I also now run a purged k-fold cross-validation rather than a standard time-series split. The purge window prevents information from adjacent folds from leaking into the training set — a subtlety that most introductory machine-learning tutorials skip entirely but that matters enormously when your features are autocorrelated financial time series. The embargo period after each fold ensures that the test set does not benefit from residual label information that persists beyond the fold boundary.
The point is not to be paranoid. The point is to be honest about the difference between a real edge and a noise pattern that survived a single backtest. The market is not a casino, but it is also not a deterministic system where a backtested Sharpe is a prediction of forward returns. It is a probability matrix, and your job is to estimate the parameters of that matrix without cheating.
Look-ahead bias is not the only error in your backtest. It is the error that makes the other errors invisible.
The position
Fixing look-ahead bias did not save my fund by discovering alpha. It saved my fund by removing a metric that was lying about alpha. The 2.4 Sharpe was a bug. The 0.61 Sharpe was the strategy. The 0.61 Sharpe was not fundable at the size I had planned, and recognizing that before deploying capital is the only reason the fund is still solvent.

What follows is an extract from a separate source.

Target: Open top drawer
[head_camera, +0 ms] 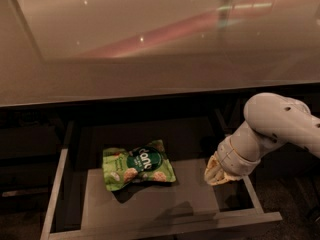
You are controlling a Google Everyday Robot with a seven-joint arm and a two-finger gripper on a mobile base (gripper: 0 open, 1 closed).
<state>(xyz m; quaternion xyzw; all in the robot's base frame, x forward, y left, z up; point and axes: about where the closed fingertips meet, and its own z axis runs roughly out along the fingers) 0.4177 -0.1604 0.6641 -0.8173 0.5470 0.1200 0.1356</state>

Every quant who skips this audit is effectively writing fiction and calling it equity research. The audit is not glamorous. It does not produce a higher headline return. It produces a lower one, and the discipline to act on what the lower number actually says. That is the entire job.
Run the structural review. Strip the leakage. Trust the smaller number. Scale only what survives both the audit and the walk-forward. Everything else is decoration on a chart that will not exist in six months.